Background: McCune-Albright syndrome (MAS) is characterized by the triad of polyostotic bone fibrous dysplasia (PFD), endocrine disorders, and café-au-lait skin pigmentation. Ninety percent of MAS patients have fibrous dysplasia (FD) craniofacial lesions. Osteonecrosis of the jaw (ONJ) has been described as an adverse side effect of bisphosphonate therapy. The aim of the study was to investigate evidence of clinical and/or radiological signs of ONJ in FD/MAS pediatric patients due to bisphosphonate therapy and describe odontoiatric tools in this population.

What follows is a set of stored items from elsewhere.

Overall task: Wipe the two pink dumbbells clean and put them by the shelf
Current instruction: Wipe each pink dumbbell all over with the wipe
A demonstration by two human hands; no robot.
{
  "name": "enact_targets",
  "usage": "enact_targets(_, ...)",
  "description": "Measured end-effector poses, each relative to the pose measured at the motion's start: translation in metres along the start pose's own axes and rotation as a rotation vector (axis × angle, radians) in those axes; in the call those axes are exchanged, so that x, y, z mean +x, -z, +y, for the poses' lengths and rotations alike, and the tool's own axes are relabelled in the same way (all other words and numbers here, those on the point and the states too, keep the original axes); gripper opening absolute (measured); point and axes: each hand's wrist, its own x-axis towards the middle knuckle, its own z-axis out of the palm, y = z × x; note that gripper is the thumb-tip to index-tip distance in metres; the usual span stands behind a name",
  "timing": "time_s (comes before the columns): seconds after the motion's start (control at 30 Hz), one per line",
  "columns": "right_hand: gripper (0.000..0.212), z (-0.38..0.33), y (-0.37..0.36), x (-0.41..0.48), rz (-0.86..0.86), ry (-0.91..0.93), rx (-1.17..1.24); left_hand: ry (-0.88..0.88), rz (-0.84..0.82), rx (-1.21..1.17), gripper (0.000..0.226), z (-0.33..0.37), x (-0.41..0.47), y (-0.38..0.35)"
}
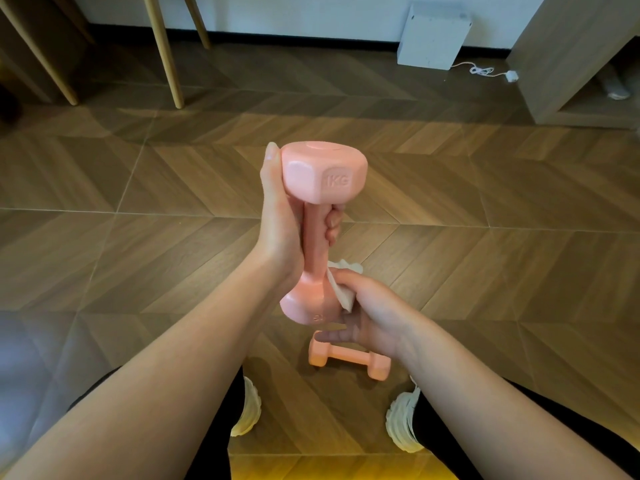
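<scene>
Pink held dumbbell, marked 1KG: upright at the centre of my view, off the floor, one head at 12 o'clock, the other at 6.

Left hand: fingers curled round the handle, thumb lying up the side of the top head.

Right hand: thumb and fingers pinching a small white wipe against the lower head, on its 3 o'clock side.

Second dumbbell: pink, lying on its side on the wood-pattern floor at 6 o'clock, between my white shoes, directly below the held one.

Shelf unit: pale wood, at 2 o'clock, well apart from both dumbbells. I take it for the shelf, without certainty.

Hazards, as I judge them:
1. One hand carries the whole weight. If rubbing twists the handle loose, it drops onto the second dumbbell, the floor or a shoe.
2. The wipe is small and crumpled. It may slip from my pinch or skip whole faces.
3. The handle under my left fingers goes unwiped unless I shift grip, and that shift is when a drop seems likeliest.
</scene>
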Motion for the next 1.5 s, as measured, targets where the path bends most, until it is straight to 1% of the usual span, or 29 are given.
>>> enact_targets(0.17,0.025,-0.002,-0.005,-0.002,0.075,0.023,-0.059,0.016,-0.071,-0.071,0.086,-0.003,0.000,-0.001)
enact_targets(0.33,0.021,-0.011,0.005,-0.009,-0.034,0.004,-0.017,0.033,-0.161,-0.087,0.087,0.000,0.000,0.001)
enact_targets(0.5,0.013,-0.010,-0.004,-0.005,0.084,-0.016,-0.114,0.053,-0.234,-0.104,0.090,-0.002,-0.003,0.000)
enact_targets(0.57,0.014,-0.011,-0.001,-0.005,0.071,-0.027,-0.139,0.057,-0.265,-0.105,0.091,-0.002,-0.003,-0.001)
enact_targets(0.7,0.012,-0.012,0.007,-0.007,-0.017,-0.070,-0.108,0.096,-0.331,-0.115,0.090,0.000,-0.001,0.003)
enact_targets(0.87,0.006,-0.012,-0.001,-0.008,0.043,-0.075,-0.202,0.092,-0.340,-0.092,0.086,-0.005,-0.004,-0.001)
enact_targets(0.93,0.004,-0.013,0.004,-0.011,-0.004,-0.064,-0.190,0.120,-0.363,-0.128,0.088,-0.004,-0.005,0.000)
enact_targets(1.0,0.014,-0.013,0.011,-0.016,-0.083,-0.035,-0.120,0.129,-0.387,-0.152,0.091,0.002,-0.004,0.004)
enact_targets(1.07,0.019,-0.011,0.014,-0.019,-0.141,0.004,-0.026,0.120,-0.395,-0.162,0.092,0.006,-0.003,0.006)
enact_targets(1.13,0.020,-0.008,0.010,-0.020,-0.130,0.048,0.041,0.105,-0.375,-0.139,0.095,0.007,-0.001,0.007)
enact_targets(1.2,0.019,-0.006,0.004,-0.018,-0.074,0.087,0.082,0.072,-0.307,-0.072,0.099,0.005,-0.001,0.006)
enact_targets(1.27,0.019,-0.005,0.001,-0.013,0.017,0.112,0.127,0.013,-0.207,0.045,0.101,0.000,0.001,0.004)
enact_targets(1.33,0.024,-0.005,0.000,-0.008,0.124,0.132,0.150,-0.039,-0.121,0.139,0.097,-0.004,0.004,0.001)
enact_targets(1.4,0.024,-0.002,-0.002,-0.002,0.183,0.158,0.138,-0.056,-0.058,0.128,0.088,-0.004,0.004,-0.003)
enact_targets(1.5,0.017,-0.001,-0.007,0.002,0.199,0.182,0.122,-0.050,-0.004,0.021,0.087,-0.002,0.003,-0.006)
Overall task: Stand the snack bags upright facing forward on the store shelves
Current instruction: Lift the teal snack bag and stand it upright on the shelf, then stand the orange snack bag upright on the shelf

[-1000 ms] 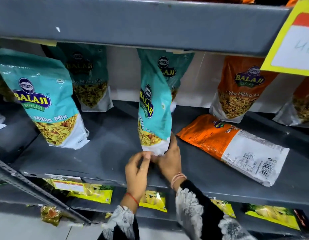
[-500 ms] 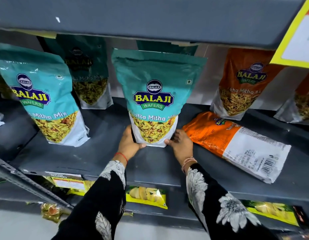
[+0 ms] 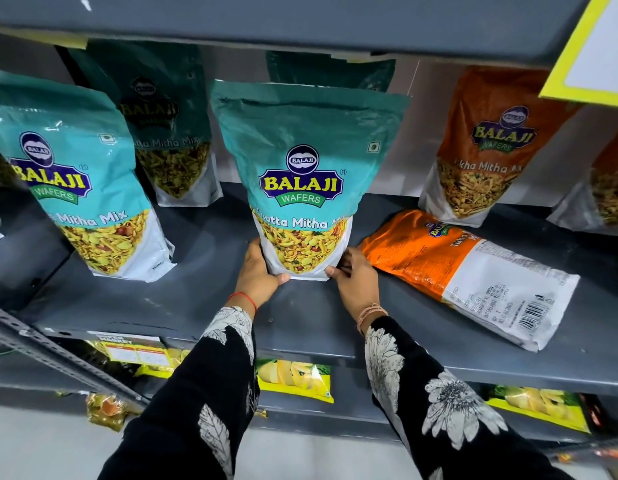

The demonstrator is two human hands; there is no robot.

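At the shelf's (image 3: pixel 203 306) left end a teal bag (image 3: pixel 75 181) stands, its left side cut off. A dark bag (image 3: pixel 169 133) behind it is hard to read. The left hand (image 3: pixel 257 275) and right hand (image 3: pixel 354 282) press the middle bag's (image 3: pixel 304 181) bottom corners; it stands upright, facing forward, hiding another. An orange bag (image 3: pixel 473 271) lies flat near the right front edge.

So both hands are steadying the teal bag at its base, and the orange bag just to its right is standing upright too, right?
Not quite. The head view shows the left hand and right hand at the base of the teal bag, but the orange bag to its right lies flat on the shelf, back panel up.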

Methods: Thirteen FD/MAS patients were enrolled. All patients during pediatric age have been treated with pamidronate infusions. They underwent complete oral clinical examination. Ortopantomography and/or CT were evaluated in all cases.

Results and conclusions: No patient developed ONJ. None of them showed radiological signs different from jaw FD. In spite of the low number of patients enrolled, results confirm that, in this population, ONJ can be ruled out as a chronic adverse side effect of bisphosphonate therapy.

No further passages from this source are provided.